E quel pensiero era costante, fisso, doloroso. Le martellava in testa con tenacia secondo dopo secondo, scandendo le sue giornate e alternando i suoi momenti di pianto a momenti di pura depressione dove a volte si ritrovava a far cose in maniera quasi automatica, senza rendersene conto.

Non c'era attimo che non pensasse a lui, alle sue dolci attenzioni, al suo carattere irriverente, al suo tocco bollente. Eppure, nonostante quei pensieri così pieni di sentimento inequivocabile verso di lui, Marlene continuava a respingere ciò che provava con tutte le sue forze, trincerandosi dietro milioni di barriere.

La paura di soffrire, di lasciarsi completamente andare, di vivere al cento per cento una storia la frenava. Si sentiva in trappola, spaventata, esposta; fragile, in completa balia del suo cuore, innamorata.

Si mise a sedere sul letto, fissando tutt'attorno la distesa di fazzoletti sporchi. Aveva pianto tutte le lacrime che aveva in corpo; aveva pianto così tanto da sentirsi vuota, priva di emozioni.

Nel giorno che quella Nebbie era piombata in camera di Amos, lei aveva perso una parte del suo cuore. Lo aveva lasciato lì, in quella stanza, infilzato da mille aghi.

Lui aveva cercato di parlarle. Più di una volta si era avvicinato per spiegarsi ma lei non ci era riuscita. Era scappata. Questo lo sapeva fare bene. Era la cosa che le riusciva meglio: scappare.

Non se la sentiva di aver un confronto con lui. L'aveva delusa. Si era sentita ferita, umiliata. Lei voleva a fianco un uomo sincero, che le dicesse tutto senza paura di una sua possibile reazione. Invece Amos non lo era stato.

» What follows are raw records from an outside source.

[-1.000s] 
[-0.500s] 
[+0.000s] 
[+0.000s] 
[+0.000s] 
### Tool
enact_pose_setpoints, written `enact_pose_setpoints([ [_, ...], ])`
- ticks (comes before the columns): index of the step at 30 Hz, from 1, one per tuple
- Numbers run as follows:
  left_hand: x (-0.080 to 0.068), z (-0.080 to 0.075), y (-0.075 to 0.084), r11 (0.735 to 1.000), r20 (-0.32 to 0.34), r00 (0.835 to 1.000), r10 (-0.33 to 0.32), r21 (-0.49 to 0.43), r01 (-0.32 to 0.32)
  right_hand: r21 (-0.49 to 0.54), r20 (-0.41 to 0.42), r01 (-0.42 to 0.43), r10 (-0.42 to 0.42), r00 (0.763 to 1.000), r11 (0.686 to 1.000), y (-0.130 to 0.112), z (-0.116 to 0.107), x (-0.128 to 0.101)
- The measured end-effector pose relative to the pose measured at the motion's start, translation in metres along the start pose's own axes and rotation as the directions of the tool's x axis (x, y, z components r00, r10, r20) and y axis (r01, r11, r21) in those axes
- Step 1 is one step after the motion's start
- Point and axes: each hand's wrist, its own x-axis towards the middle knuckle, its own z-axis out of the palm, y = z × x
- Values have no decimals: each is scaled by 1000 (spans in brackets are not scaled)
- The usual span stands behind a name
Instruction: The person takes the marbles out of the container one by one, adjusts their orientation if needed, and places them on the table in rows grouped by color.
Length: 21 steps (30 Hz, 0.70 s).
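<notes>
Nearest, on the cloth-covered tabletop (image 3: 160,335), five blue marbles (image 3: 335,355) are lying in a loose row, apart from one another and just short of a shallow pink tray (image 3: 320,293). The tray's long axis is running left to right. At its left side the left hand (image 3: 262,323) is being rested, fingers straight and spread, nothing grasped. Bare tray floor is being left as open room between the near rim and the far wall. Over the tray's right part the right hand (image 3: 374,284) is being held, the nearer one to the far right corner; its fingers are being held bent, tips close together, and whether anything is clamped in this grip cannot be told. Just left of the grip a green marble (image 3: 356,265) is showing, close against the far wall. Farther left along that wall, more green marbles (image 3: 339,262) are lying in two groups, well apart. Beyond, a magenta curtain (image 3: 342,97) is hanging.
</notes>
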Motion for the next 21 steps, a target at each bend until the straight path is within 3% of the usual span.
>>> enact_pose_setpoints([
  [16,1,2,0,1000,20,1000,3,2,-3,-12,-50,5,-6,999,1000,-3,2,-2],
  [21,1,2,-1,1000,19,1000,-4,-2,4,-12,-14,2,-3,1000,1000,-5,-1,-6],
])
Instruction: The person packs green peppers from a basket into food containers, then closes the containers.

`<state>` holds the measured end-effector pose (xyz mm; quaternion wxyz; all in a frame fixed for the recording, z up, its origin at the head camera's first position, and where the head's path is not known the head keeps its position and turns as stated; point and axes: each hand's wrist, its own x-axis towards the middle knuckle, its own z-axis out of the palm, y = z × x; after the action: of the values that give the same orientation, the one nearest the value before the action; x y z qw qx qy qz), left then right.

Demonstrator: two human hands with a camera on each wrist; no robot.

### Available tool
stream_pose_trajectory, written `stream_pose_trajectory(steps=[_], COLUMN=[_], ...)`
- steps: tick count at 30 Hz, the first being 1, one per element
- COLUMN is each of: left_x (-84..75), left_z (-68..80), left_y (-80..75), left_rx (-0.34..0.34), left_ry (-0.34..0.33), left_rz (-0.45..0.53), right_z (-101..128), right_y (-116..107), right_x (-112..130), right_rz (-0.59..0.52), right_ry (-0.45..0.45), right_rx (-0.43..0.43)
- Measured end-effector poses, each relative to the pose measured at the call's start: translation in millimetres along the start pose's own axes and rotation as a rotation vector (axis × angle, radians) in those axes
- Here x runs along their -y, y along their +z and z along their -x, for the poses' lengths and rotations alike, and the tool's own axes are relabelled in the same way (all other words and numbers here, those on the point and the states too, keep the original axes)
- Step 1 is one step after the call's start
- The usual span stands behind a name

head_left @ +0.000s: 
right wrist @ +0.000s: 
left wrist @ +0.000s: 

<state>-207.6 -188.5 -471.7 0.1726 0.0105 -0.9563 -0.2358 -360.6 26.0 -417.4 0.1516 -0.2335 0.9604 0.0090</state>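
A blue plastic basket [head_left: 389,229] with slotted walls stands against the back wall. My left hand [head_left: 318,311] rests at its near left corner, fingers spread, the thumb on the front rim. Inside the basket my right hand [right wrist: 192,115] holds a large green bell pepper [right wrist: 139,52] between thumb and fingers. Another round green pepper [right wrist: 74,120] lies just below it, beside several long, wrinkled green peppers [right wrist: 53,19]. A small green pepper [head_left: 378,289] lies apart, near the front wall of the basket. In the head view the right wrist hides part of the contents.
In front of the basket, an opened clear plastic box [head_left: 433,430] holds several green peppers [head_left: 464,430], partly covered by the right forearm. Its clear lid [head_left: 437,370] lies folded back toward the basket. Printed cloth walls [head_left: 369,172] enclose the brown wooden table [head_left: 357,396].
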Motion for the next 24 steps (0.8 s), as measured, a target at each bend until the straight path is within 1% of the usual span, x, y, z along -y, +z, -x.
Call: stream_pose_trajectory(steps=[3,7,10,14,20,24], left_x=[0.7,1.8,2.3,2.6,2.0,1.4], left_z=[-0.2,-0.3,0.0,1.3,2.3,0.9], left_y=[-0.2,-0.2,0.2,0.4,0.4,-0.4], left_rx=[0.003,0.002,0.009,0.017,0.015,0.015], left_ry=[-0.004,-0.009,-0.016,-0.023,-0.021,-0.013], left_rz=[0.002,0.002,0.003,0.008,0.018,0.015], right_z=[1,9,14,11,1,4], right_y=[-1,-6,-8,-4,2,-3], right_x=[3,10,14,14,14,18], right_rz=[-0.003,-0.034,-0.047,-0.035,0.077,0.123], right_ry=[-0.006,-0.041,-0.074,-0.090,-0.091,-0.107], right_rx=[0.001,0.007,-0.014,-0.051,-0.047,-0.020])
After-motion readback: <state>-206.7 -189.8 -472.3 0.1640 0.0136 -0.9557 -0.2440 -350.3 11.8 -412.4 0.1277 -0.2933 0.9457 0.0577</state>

Insomma, quale donna sana di mente non vorrebbe sapere se il proprio uomo sta per diventare padre da un'altra donna? Lei e Amos ancora non erano stati nulla, non fino a quella notte. Quella notte tra loro era cambiato tutto. Alla fine avevano fatto l'amore, si erano dichiarati reciprocamente e lui l'aveva marchiata. Quel marchio che sentiva ancora bruciarle addosso, come un indelebile segno della sua presenza.